* [Problem to solve]
Every line below containing the word "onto" should be found and copied.

──────── Dataset records ────────

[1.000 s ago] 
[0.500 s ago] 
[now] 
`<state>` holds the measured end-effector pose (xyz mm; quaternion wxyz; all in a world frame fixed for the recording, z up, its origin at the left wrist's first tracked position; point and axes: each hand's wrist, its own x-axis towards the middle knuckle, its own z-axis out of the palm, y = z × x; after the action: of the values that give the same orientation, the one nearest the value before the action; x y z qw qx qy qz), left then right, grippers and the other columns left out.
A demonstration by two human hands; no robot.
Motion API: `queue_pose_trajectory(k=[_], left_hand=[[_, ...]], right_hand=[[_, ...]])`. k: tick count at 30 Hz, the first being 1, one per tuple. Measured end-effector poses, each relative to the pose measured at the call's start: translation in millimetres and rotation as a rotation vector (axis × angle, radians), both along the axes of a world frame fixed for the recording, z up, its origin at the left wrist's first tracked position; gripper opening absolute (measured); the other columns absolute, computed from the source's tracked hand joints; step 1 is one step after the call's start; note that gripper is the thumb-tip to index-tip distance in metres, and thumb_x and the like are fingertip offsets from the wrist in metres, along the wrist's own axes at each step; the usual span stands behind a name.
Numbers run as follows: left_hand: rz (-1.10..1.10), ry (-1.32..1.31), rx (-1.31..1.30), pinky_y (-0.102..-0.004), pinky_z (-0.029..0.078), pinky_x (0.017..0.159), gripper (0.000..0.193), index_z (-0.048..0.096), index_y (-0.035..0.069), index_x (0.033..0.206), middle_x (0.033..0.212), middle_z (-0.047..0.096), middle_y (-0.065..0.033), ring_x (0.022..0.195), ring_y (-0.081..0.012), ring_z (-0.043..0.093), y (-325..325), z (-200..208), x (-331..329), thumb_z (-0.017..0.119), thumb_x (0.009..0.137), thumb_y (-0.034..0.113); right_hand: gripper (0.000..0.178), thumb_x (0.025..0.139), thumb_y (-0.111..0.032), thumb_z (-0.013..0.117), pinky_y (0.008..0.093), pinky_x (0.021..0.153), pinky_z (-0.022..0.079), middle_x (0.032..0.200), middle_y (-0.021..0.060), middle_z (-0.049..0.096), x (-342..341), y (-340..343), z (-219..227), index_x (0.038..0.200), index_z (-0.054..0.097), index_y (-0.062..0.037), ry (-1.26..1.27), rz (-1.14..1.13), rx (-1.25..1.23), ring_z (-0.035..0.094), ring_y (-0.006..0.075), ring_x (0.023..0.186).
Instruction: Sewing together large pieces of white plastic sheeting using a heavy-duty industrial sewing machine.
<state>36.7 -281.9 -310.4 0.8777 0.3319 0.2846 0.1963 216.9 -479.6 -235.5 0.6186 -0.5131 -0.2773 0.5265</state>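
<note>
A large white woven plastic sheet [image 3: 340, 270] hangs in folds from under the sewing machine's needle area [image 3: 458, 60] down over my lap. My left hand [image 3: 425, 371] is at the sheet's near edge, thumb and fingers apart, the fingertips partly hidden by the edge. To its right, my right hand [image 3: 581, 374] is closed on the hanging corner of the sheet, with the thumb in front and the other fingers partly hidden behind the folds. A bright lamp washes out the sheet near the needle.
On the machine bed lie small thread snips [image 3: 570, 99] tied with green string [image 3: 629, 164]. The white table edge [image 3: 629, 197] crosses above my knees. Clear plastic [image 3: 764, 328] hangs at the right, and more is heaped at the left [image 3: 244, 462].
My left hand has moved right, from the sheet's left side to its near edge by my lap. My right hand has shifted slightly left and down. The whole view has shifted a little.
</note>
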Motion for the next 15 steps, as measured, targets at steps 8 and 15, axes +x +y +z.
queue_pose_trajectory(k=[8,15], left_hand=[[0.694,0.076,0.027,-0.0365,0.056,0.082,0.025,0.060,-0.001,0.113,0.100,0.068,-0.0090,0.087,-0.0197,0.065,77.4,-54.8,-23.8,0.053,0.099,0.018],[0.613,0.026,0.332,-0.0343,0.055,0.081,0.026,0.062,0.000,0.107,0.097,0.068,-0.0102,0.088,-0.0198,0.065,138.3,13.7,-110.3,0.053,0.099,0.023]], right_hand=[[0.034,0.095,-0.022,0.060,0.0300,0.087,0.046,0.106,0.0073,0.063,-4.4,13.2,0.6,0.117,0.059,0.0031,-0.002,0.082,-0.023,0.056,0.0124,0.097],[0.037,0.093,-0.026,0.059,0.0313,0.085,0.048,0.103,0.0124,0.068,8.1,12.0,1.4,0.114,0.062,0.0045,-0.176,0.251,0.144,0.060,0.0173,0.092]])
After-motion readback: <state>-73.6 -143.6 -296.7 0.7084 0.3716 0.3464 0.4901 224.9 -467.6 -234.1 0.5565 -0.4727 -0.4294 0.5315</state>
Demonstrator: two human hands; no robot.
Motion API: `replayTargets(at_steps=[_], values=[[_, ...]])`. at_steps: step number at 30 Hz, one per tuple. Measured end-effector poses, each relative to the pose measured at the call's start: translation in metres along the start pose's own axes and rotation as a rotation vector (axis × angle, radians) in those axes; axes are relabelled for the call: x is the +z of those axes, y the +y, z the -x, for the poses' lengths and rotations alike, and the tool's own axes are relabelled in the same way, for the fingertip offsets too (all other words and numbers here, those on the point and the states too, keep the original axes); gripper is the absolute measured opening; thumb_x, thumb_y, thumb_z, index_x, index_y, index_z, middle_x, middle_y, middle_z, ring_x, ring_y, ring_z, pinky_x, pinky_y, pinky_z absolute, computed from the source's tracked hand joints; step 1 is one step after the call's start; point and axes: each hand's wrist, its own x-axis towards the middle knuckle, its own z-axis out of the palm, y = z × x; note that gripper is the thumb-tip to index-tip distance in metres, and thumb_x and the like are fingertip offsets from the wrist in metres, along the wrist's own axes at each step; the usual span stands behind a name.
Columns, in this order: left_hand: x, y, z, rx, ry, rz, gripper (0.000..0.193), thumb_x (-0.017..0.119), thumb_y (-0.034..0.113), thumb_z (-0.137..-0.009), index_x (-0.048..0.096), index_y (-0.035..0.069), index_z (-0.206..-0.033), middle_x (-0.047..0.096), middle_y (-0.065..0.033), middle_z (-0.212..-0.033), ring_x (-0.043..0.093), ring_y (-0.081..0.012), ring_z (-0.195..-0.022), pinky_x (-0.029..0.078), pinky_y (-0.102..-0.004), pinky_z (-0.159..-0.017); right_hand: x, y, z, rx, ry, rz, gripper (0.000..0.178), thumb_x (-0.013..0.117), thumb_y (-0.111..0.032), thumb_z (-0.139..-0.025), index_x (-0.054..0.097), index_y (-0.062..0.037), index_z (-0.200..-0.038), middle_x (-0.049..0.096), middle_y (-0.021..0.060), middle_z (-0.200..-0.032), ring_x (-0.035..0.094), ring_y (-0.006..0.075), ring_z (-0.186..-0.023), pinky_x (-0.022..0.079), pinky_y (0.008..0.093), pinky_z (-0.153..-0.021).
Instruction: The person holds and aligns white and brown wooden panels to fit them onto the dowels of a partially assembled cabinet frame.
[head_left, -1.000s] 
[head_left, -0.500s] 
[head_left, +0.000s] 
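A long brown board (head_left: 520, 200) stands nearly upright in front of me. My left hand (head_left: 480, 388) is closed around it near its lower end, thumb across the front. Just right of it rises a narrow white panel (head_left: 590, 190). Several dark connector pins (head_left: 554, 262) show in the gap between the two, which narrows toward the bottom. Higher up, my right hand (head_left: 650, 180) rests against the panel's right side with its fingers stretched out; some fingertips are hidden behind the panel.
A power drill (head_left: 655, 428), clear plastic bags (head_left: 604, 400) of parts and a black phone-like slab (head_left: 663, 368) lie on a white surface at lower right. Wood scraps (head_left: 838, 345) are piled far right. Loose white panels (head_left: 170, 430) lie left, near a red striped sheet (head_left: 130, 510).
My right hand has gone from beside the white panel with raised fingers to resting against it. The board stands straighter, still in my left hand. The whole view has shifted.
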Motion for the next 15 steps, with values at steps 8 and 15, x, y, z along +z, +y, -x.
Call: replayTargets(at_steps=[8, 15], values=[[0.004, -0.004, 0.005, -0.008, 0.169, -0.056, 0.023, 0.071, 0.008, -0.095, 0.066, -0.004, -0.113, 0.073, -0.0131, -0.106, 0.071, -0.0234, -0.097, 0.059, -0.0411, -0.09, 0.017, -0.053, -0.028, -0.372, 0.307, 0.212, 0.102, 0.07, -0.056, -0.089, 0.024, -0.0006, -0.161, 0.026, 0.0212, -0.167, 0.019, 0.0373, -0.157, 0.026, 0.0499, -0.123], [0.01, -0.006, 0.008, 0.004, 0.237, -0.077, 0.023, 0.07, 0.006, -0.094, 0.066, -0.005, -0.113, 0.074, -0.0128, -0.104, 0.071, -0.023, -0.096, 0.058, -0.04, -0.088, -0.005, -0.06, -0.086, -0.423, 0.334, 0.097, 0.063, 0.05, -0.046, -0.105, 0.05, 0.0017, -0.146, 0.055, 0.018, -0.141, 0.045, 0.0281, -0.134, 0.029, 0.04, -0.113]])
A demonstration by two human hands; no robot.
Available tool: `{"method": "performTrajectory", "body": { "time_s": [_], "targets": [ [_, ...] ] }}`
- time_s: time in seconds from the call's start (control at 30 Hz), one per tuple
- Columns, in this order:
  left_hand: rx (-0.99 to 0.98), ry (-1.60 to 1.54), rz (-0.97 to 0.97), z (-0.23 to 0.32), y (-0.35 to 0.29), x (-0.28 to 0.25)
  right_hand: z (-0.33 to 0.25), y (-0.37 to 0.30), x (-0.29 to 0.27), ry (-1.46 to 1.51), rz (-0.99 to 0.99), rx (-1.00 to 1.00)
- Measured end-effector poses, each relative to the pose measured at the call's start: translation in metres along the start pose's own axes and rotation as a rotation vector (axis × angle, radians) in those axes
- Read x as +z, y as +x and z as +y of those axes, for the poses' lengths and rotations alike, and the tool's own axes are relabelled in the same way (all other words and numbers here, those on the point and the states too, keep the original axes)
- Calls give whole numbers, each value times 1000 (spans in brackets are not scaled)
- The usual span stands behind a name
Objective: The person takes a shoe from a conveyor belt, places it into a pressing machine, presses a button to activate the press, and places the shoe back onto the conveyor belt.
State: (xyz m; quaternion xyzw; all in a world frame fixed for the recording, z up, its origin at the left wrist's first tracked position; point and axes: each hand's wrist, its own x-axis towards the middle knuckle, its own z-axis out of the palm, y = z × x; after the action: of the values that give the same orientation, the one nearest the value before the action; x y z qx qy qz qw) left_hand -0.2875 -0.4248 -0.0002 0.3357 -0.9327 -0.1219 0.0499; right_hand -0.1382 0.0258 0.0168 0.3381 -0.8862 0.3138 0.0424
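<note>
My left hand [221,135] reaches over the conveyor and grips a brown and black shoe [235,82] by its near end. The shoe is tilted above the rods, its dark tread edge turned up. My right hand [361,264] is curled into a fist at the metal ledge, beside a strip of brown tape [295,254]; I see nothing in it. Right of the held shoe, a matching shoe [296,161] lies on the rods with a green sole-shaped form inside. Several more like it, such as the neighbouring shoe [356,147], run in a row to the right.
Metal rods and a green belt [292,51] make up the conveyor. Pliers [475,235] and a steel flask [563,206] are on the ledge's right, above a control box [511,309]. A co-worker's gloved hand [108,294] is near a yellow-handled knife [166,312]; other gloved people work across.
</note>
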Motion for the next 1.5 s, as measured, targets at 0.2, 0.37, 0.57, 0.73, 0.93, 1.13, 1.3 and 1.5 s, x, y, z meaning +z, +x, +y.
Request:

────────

* [Written reply]
Instruction: The person holds and aligns white and brown wooden panels to fit them onto the dowels of a partially assembled cabinet frame.
Objective: The person takes a shoe from a conveyor belt, places it into a pressing machine, presses a button to activate the press, and places the shoe back onto the conveyor belt.

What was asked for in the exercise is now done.